His speech broke no new policy ground, though, and he declined to offer a bill or call on Congress to send him one by a particular deadline - a bow to political realities on Capitol Hill. Republicans who control the House are hostile to overhaul legislation.

And as if to underscore how faintly his call for immigration reform would resonate in Congress, two key border state Republicans immediately shot back with a statement demanding to know: "President Obama speaks about our broken immigration system; but what about our broken borders?" The statement was from Republican Sens. Jon Kyl and John McCain of Arizona, the latter Obama's 2008 presidential opponent and a one-time supporter of comprehensive overhaul legislation.

Obama's personal pitch was the latest step in a visible campaign to build support and pressure on Republicans to act. He went so far as to encourage people to sign up to help him at the White House website. He said it was up to the American people to drive the debate and isolate areas where both parties can agree.
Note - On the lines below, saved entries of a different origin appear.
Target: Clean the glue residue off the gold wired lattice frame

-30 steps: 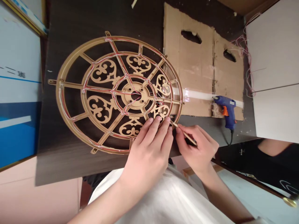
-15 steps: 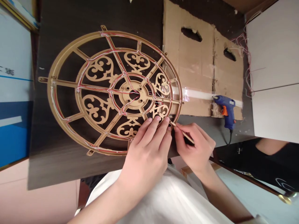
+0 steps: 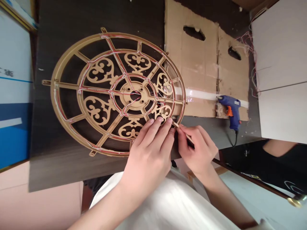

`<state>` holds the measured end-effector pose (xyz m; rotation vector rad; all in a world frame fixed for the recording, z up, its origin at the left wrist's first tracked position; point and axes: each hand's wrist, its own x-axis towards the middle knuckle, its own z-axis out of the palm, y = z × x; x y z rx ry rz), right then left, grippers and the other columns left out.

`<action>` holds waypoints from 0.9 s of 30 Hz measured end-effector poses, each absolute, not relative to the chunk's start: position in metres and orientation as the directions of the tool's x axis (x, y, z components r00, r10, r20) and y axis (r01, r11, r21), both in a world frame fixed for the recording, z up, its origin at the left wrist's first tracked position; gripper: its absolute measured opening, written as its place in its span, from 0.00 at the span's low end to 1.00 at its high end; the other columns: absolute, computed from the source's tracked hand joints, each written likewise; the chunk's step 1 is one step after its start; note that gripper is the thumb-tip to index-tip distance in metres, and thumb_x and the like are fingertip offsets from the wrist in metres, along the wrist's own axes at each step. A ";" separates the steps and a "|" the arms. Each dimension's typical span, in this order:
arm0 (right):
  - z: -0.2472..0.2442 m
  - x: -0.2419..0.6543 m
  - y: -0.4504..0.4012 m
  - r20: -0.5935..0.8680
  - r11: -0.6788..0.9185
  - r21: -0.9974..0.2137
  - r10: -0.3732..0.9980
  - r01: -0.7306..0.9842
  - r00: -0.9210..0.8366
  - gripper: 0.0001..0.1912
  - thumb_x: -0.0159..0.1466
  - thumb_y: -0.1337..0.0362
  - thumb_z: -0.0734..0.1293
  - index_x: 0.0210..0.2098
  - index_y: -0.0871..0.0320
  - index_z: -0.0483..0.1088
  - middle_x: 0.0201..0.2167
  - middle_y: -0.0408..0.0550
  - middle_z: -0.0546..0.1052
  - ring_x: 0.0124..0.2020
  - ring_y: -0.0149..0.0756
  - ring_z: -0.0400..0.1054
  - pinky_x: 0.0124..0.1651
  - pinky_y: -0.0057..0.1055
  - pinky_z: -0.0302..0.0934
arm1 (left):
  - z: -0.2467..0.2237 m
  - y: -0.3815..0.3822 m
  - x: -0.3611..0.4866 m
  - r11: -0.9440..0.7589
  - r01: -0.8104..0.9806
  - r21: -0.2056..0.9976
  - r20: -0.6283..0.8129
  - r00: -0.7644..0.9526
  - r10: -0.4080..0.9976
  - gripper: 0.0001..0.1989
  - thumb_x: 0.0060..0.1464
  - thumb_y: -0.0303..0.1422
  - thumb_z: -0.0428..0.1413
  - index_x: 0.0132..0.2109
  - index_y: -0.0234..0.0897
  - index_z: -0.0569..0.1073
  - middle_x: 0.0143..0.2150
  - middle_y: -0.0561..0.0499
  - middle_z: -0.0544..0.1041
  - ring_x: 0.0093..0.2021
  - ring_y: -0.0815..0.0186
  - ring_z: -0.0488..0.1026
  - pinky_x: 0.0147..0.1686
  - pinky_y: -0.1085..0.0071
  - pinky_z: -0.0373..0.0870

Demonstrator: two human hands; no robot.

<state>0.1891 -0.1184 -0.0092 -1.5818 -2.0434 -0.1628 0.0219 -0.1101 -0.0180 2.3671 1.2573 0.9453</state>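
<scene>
A round gold-coloured openwork frame point(image 3: 68, 85) with spokes and scroll ornaments lies on the dark table. Red and white wires point(image 3: 124, 75) run along its rings and spokes. My left hand point(image 3: 151, 145) rests over the frame's near right part, fingers stretched out and hiding some of it. Just to the right, my right hand point(image 3: 198, 148) pinches a thin wooden stick point(image 3: 189, 138). The stick's tip meets the frame's outer ring beside my left fingertips; exactly what it presses on is too small to make out.
Brown cardboard point(image 3: 192, 64) with two torn holes and clear tape lies at the back right, partly under the frame. A blue glue gun point(image 3: 232, 108) with an orange trigger rests at its near edge. Loose wires point(image 3: 254, 64) hang by the white panels point(image 3: 278, 64) at right.
The view has shifted slightly. The frame sits a little differently in the picture, and both hands have moved only slightly. My right hand still grips the stick at the outer ring.
</scene>
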 end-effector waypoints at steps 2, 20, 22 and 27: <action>-0.008 0.190 -0.118 0.520 0.289 -0.228 0.844 0.930 -0.134 0.10 0.69 0.76 0.70 0.40 0.54 0.71 0.28 0.40 0.78 0.28 0.30 0.71 0.34 0.26 0.67 | -0.017 -0.110 0.022 -0.572 0.620 0.537 0.414 0.397 0.819 0.16 0.61 0.19 0.57 0.55 0.26 0.80 0.64 0.42 0.78 0.65 0.54 0.72 0.70 0.55 0.64; -0.001 0.191 -0.117 0.447 0.260 -0.328 0.890 0.908 -0.093 0.09 0.67 0.75 0.69 0.37 0.53 0.72 0.25 0.39 0.78 0.22 0.29 0.70 0.27 0.27 0.64 | -0.017 -0.110 0.020 -0.584 0.614 0.532 0.426 0.402 0.810 0.16 0.61 0.20 0.58 0.55 0.25 0.80 0.64 0.41 0.79 0.64 0.51 0.74 0.68 0.53 0.67; -0.002 0.191 -0.118 0.447 0.259 -0.323 0.890 0.910 -0.094 0.09 0.68 0.75 0.69 0.37 0.53 0.72 0.25 0.39 0.78 0.23 0.29 0.70 0.27 0.27 0.64 | -0.018 -0.110 0.020 -0.582 0.615 0.532 0.426 0.400 0.812 0.16 0.62 0.20 0.58 0.55 0.25 0.80 0.64 0.42 0.78 0.64 0.51 0.74 0.68 0.54 0.67; -0.001 0.190 -0.115 0.451 0.229 -0.326 0.890 0.917 -0.062 0.09 0.68 0.75 0.69 0.37 0.54 0.71 0.26 0.38 0.78 0.23 0.29 0.70 0.28 0.26 0.63 | -0.017 -0.110 0.020 -0.577 0.607 0.546 0.410 0.407 0.816 0.15 0.61 0.19 0.58 0.54 0.25 0.80 0.63 0.42 0.79 0.64 0.52 0.73 0.69 0.54 0.66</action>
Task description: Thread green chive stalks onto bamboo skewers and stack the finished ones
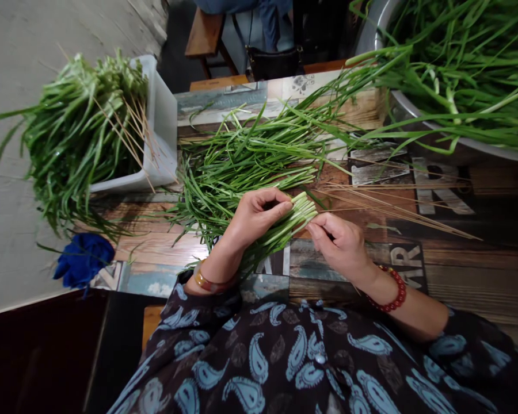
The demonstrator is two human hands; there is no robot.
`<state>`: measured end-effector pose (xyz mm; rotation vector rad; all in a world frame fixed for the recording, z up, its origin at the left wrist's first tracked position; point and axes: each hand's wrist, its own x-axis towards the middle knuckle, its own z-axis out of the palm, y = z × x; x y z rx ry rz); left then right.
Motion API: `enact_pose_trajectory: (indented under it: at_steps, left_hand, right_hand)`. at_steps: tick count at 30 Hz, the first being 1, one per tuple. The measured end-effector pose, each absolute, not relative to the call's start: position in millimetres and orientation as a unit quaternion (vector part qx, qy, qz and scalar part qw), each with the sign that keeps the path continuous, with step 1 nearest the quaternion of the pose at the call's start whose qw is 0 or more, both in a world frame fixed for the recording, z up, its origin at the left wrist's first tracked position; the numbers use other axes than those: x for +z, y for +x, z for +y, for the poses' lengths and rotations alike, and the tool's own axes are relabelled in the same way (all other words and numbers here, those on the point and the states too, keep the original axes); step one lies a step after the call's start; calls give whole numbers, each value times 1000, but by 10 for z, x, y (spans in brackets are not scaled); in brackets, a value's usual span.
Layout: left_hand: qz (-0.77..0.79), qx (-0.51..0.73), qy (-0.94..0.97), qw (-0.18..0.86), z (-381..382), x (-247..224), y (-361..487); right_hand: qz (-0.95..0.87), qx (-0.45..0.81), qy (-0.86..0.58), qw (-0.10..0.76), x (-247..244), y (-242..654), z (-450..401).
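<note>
My left hand is wrapped round a bunch of garlic chives, with the pale cut ends lined up toward the right. Close against those ends, my right hand is closed in a pinch. What looks like the tail of a thin bamboo skewer shows below that hand; most of it is hidden by the fingers and palm. Just beyond my hands, a loose pile of chives lies across the table. Several loose bamboo skewers lie to the right.
At the left stands a white plastic bin heaped with chives, several skewers poking out. A large metal basin piled with chives is at the far right. A blue bundle sits at the table's left edge. Beyond the table are a wooden stool and a black bag.
</note>
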<state>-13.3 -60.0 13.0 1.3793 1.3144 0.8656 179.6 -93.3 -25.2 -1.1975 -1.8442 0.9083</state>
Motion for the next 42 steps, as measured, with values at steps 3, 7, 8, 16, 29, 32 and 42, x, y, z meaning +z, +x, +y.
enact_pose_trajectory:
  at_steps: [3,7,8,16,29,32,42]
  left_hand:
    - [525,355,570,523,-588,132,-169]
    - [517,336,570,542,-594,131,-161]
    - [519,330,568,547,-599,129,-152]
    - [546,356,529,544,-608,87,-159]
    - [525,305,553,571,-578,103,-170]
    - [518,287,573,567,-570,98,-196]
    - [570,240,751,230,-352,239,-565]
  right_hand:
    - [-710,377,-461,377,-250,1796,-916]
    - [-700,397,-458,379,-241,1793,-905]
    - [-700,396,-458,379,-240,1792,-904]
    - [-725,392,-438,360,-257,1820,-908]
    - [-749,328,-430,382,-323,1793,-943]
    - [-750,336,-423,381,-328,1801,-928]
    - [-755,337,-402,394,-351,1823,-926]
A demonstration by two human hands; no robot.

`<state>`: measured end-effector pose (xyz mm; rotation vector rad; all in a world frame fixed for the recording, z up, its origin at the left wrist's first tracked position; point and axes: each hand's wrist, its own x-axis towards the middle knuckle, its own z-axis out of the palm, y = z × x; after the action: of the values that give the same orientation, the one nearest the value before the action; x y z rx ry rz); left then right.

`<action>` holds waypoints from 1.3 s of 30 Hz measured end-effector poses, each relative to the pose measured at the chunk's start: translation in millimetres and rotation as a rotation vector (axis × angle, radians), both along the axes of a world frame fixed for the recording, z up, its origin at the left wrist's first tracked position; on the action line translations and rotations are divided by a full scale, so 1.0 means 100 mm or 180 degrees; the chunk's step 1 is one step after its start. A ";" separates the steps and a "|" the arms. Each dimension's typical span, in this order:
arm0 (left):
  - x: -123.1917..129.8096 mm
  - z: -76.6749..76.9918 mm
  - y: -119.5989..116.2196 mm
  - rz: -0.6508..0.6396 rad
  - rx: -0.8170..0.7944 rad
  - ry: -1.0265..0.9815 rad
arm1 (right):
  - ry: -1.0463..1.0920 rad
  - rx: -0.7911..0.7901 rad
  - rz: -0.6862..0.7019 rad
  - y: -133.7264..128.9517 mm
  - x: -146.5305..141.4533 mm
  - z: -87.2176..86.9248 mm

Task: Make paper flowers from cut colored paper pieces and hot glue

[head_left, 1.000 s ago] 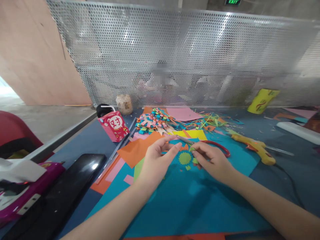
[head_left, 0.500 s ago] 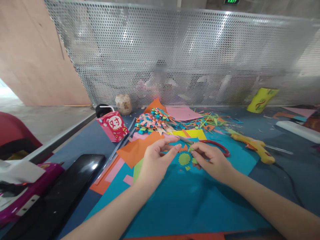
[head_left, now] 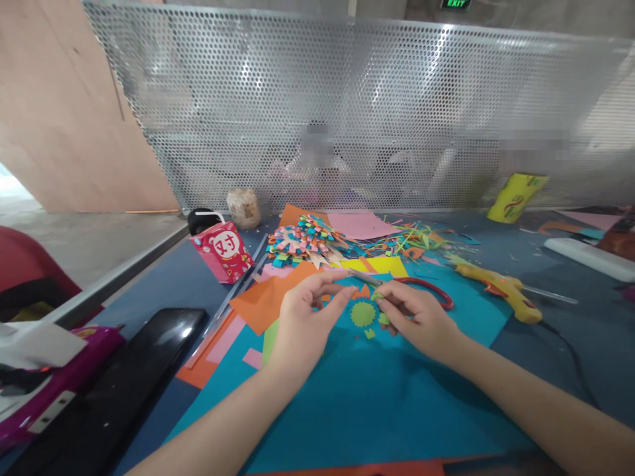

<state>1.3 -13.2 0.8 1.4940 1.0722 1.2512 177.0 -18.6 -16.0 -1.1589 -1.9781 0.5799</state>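
My left hand point(head_left: 307, 317) hovers over the blue sheet point(head_left: 387, 410), its curved index finger and thumb apart, with nothing visible between them. Fingertips of my right hand point(head_left: 409, 314) are pinched on a small green paper piece point(head_left: 379, 297). More green paper shows under those fingers. Between the hands lies a green paper disc point(head_left: 364, 315) with a scalloped edge. Just beyond it are small orange paper pieces point(head_left: 365, 291), and a green scrap point(head_left: 370, 334) sits nearer me. Scissors with red handles point(head_left: 436, 289) lie behind my right hand, which partly hides them.
Fringed paper flowers point(head_left: 302, 239) and paper strips point(head_left: 417, 235) lie at the back. A yellow glue gun point(head_left: 501, 291) is at right. A red drink carton point(head_left: 223, 251), black phone-like slab point(head_left: 124, 377) and purple power strip point(head_left: 64, 377) stand left. A perforated metal screen point(head_left: 297, 86) closes the far side.
The view has shifted very slightly, moving everything a little to the left. Both hands keep almost the same pose, and the right still pinches the green paper piece.
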 end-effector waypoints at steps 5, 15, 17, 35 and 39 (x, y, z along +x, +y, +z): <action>0.01 0.04 -0.01 0.0170 -0.0054 -0.0251 | -0.0067 0.0065 -0.0060 0.00 0.00 0.01; 0.00 0.00 0.02 0.0078 -0.0222 -0.0050 | -0.0162 0.0109 -0.0081 -0.01 0.00 0.03; 0.01 0.01 0.02 0.0086 -0.0190 -0.0141 | -0.0171 0.0115 -0.0060 -0.01 0.00 0.02; 0.05 -0.06 0.04 -0.0538 -0.2022 -0.1439 | -0.2331 0.2869 -0.0431 -0.08 0.18 0.06; 0.05 0.01 0.00 -0.0696 -0.1833 -0.1409 | -0.2376 0.2774 -0.0431 -0.10 0.20 0.05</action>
<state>6.7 -13.0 1.5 0.8201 0.8447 0.9475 196.9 -28.7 -11.5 -0.9649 -2.3105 -0.8542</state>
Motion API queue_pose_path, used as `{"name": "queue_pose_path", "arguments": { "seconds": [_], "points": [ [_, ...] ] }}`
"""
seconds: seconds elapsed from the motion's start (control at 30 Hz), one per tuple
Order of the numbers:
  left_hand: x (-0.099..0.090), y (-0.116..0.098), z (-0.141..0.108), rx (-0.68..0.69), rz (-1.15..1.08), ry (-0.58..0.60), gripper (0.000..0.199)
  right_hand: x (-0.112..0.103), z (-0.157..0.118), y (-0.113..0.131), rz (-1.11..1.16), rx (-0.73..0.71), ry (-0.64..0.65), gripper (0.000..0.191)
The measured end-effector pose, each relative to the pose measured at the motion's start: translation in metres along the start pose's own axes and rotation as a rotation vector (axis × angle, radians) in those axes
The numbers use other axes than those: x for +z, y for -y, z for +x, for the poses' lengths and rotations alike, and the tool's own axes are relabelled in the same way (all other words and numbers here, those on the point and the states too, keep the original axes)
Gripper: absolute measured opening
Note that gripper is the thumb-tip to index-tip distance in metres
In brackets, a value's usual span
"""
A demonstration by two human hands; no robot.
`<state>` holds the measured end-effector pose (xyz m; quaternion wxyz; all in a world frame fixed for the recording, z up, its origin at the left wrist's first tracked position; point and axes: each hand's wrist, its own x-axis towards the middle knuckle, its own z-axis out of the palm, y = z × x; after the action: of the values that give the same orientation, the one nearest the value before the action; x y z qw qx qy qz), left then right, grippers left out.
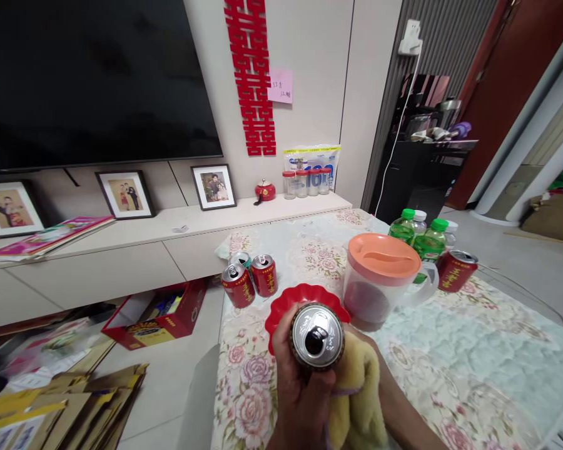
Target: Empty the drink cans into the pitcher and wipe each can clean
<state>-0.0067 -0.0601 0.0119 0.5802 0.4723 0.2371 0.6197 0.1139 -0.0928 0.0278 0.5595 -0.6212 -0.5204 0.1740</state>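
Observation:
An opened can [317,337] with a silver top is held up in front of me, its drinking hole facing the camera. My left hand [293,381] is wrapped round its left side and lower edge. A yellow cloth [359,394] hangs against the can's right side, and my right hand [373,350] is behind it, its fingers mostly hidden by cloth and can. Beneath the can lies a red scalloped dish [281,306]. Right of the dish stands a clear pitcher [370,300] with an orange lid.
Three cans [265,278] stand at the flowered tablecloth's [248,375] left edge. Green-capped bottles [430,240] and a red can [456,272] are behind the pitcher. Framed photos [213,187] and glass jars [301,184] line the cabinet. An open red box [154,325] sits on the floor.

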Motion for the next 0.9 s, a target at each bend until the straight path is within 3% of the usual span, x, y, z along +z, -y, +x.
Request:
{"name": "queue_pose_path", "arguments": {
  "seconds": [0.07, 0.2, 0.3, 0.53, 0.77, 0.9],
  "points": [
    [0.005, -0.005, 0.000, -0.040, 0.001, -0.056, 0.077, 0.000, -0.002, 0.002, 0.027, 0.025, 0.062, 0.056],
    [0.009, -0.011, 0.005, -0.081, -0.008, -0.115, 0.080, 0.003, -0.009, 0.008, -0.001, -0.007, 0.033, 0.038],
    [0.005, -0.007, 0.011, -0.070, 0.007, -0.094, 0.079, 0.003, -0.012, 0.014, -0.135, -0.173, -0.041, 0.030],
    [0.003, -0.003, 0.005, -0.182, -0.036, 0.071, 0.090, -0.013, -0.018, 0.021, -0.371, -0.506, -0.082, 0.053],
    [0.003, -0.022, -0.007, -0.243, 0.081, 0.065, 0.078, -0.018, -0.015, 0.014, -0.432, -0.574, -0.153, 0.056],
    [-0.002, -0.013, -0.004, -0.187, 0.081, 0.125, 0.077, -0.017, -0.009, 0.016, -0.230, -0.445, -0.128, 0.046]
  ]
}}
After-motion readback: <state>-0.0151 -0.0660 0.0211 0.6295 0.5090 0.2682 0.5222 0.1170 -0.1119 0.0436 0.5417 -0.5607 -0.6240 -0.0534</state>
Politically, Obama sought to have it both ways.

He said he would lead a "constructive and civil debate" on the issue but publicly questioned the motives of Republicans and their ability to keep their word.

And it remained unclear how mocking Republican calls for border security would get Obama any closer to his goal of bipartisan legislation.

Just across the Rio Grande from the Chamizal National Park, where Obama spoke Tuesday, the Ciudad Juarez park that shares the same name has been used by criminals to dump the bodies of rivals. A nearby entertainment district, within sight of a major bridge into the United States, has been the scene of numerous shootouts among rival cartels and authorities.

The president made his pitch in a state he lost by more than 10 percentage points in 2008 and is unlikely to pick up in 2012. But Hispanic voters are critical to the president's re-election. Latinos accounted for more than 7 percent of voters in the 2008 presidential election, according to the Pew Hispanic Center, and their numbers are greater in certain swing states like Nevada, New Mexico, Colorado and Florida.

The trip had a more overtly political component, too: From El Paso the president headed to the relatively liberal bastion of Austin to raise money for the Democratic National Committee at two events Tuesday night.

The president wasn't able to get immigration legislation through Congress last year that would have provided a route to legal status for college students and others who were brought to the country as children. The so-called DREAM Act passed the House, then controlled by Democrats, but was blocked by Senate Republicans.

The Senate is now even more heavily Republican, and Republicans control the House. That means immigration reform can't happen unless they cooperate. Nonetheless, Senate Democrats plan to reintroduce the DREAM Act on Wednesday, with their counterparts in the House following suit. Given Republican opposition the bills likely won't get far, but Obama will try to make certain voters know who to blame.